2020 Contenders: Blue Daisy, by Helen Frost

One day, friends Sam and Katie happen to see a dog, filthy and thin, wandering through their neighborhood. None of their neighbors, from the flower-gardening Wilson sisters to the rock-throwing Tracy twins seem inclined to show it any kindness. Sam and Katie are concerned for the dog, and want to love and help her -- but in a childish moment of weakness, they do something that makes the dog mistrust them. Now, all they want to do is make things right -- but how?

What I liked most about Blue Daisy, a brief novel for younger middle-grade readers, was the way that its protagonists seemed like real children. Sam and Katie are generally good kids, who are nonetheless capable of momentary breakdowns in impulse control. Not only does this lead them to do something they profoundly regret, but they're unable even to really voice why they did it in the first place. Development of executive function is hard work, and seemingly inexplicable lapses happen to even the most well-behaved and kindest children. I thought that Helen Frost portrayed this with sensitivity and gentleness, while still creating an accurate portrayal of the way things can suddenly go sideways for kids.

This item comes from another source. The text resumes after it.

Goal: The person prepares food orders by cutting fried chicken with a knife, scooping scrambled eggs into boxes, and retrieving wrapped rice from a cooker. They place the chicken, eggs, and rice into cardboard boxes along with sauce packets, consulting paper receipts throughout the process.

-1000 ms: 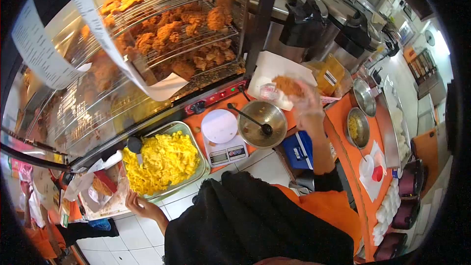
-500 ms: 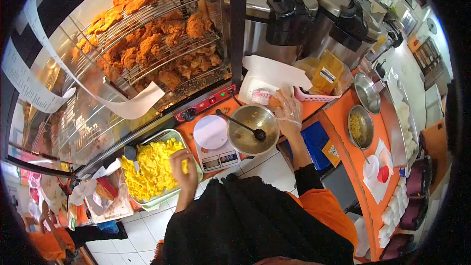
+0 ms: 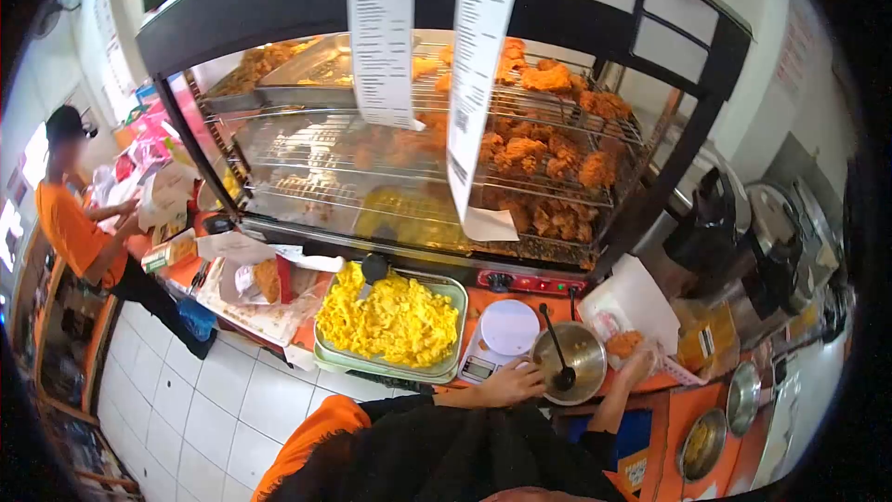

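My left hand (image 3: 511,384) is at the left rim of the steel bowl (image 3: 587,364), in front of the white kitchen scale (image 3: 507,327); its fingers are together, and what they may hold is too small to tell. A black ladle (image 3: 557,344) rests in the bowl. To the right of the bowl, my right hand (image 3: 637,364), in a clear plastic glove, is beside a piece of fried chicken (image 3: 623,343). That chicken lies at the open white box (image 3: 641,302), near a round wrapped item (image 3: 604,324).
A tray of yellow scrambled egg (image 3: 390,321) stands left of the scale. Behind the counter edge rises a heated glass cabinet (image 3: 437,251) of fried chicken. Steel cookers (image 3: 711,256) are at the right. A co-worker (image 3: 79,214) stands at the far left.
The view has swung left, showing more of the cabinet and the co-worker. My left hand has moved from over the egg tray to the bowl's rim. Fried chicken now shows by my right hand.
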Tool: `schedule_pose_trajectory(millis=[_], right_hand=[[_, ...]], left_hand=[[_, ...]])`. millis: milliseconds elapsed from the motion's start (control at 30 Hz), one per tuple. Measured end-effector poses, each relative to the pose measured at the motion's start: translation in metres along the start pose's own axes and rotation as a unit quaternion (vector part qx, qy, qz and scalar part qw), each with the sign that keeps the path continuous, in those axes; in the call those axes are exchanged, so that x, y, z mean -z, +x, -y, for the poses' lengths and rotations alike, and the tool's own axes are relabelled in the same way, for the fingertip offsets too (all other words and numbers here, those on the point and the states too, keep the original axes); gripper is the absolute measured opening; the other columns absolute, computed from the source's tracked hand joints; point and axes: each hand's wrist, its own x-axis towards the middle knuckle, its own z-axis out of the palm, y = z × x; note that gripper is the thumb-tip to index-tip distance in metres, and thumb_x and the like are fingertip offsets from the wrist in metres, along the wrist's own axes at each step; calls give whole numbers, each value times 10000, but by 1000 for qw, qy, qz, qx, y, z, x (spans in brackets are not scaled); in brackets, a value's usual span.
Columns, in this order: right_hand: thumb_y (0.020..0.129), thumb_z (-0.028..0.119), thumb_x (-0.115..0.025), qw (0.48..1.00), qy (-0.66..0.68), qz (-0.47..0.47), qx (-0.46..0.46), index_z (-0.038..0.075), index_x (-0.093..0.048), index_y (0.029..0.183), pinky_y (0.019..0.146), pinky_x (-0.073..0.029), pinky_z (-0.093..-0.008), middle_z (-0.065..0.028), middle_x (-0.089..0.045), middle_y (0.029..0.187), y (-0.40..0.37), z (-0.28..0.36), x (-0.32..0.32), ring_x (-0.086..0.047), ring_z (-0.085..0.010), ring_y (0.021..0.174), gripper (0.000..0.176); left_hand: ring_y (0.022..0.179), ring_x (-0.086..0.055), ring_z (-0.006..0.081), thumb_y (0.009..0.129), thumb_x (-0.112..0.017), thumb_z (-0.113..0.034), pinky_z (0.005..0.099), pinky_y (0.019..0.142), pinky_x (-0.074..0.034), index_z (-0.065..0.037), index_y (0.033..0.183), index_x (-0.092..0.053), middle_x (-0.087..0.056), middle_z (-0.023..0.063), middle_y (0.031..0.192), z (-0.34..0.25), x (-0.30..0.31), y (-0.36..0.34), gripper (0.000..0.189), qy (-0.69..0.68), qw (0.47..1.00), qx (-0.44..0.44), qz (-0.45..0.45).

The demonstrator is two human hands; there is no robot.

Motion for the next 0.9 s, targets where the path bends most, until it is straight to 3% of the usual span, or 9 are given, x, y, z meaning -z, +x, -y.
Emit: schedule_pose_trajectory(millis=[33, 100, 167, 200, 267, 367, 467, 767, 900], right_hand=[[905, 208, -483, 994, -85, -50, 56, -90, -601, 1026, 816, -463, -332, -199, -569, 1092, 1, 13, 6, -562, -260, 978, 343], [910, 187, -467, 989, 107, -26, -95, -102, -583, 1014, 883, -441, -347, -190, -566, 1094, -7, 41, 6, -545, -274, 1042, 328], [907, 184, -471, 996, -47, -63, 47, -80, -565, 1055, 904, -435, -347, -173, -559, 1111, -4, 5, 2, -539, -279, 1063, 317], [906, 189, -472, 991, 118, -23, -58, -68, -547, 1085, 907, -434, -348, -163, -553, 1125, -7, 20, 5, -540, -275, 1064, 321], [906, 199, -475, 864, 426, 62, -261, -43, -511, 1145, 914, -434, -349, -142, -542, 1152, -20, 57, 11, -541, -267, 1068, 342], [905, 235, -491, 883, 310, 117, -333, -15, -457, 1221, 920, -440, -367, -115, -519, 1188, -16, 77, 12, -542, -248, 1080, 404], [914, 281, -470, 856, 418, 112, -282, -23, -490, 1175, 820, -491, -353, -119, -539, 1153, -13, 45, 4, -581, -245, 993, 401], [912, 207, -411, 922, 275, 37, -271, 4, -496, 1176, 789, -510, -412, -137, -562, 1085, -12, -16, 5, -599, -284, 957, 344], [887, 183, -462, 890, 344, 25, -297, -8, -565, 1041, 740, -529, -340, -120, -591, 979, -15, 20, 44, -618, -229, 808, 266]], left_hand=[[1022, -512, 220, 791, -535, -189, 396, 937, -390, -131, 1030, -561, -534, 48, 1065, 2, 0, 0, 248, -1, 1000, -17, -15], [1079, -488, 216, 782, -527, -195, 386, 943, -375, -141, 1104, -543, -517, 42, 1125, 3, 8, -5, 326, 34, 999, -32, 9], [1156, -456, 223, 784, -521, -202, 388, 955, -358, -148, 1169, -530, -499, 40, 1186, 3, 15, -14, 388, 36, 998, -40, 33], [1144, -459, 221, 781, -526, -200, 389, 956, -358, -151, 1182, -529, -500, 36, 1169, 3, 23, -17, 404, 36, 998, -35, 40], [1121, -466, 218, 773, -535, -195, 390, 956, -358, -157, 1207, -528, -504, 27, 1134, 4, 42, -26, 436, 38, 997, -26, 56], [1086, -466, 195, 797, -518, -183, 371, 947, -350, -153, 1167, -547, -504, 26, 1095, 5, 69, -37, 372, 68, 997, 32, 25], [1064, -473, 206, 797, -520, -172, 378, 947, -352, -157, 1164, -561, -511, 20, 1079, 10, 86, -48, 370, 84, 989, 101, 71], [1080, -478, 239, 762, -550, -136, 396, 975, -353, -123, 1082, -573, -513, 52, 1037, 28, 88, -43, 322, 134, 976, 162, 47], [1118, -472, 254, 761, -551, -128, 423, 1016, -327, -109, 1074, -572, -519, 71, 1056, 28, 89, -40, 315, 130, 972, 190, 42]])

Blue Daisy is the first of Frost's books that I've read since Salt (2013). I do note that, while they're very different books, some of the reservations I had about Salt are the same ones I have about Blue Daisy. Blue Daisy is written in alternating sections, with Sam's being written in poetry, and Katie's in prose. This distinguishes the voices, to be sure -- but I'm not sure the stylistic choice works fully. Sam and Katie come across as very similar characters, and while Sam is slightly more dreamy and impulsive than Katie (and so, it could be argued, fits better in verse), the fact that each one ends up narrating some of the other's words and actions blurs the lines that separate the two. (Katie's dialogue, for instance, is in prose when she's delivering it, but in poetry when Sam is reporting it.)

I also wished the secondary characters stood out a little more. That's a big ask in a short novel, and it likely won't make a difference to the book's target readers, but it's the sort of thing that might get discussed by the Newbery committee.

Realistically, it's hard for me to imagine Blue Daisy bubbling to the top in a year with several strong Newbery candidates that take more risks and excel in more facets of storytelling. I do think, however, that the kind of kid who likes to read quieter books, and anyone who enjoys animal stories, will be won over by this novel's charm.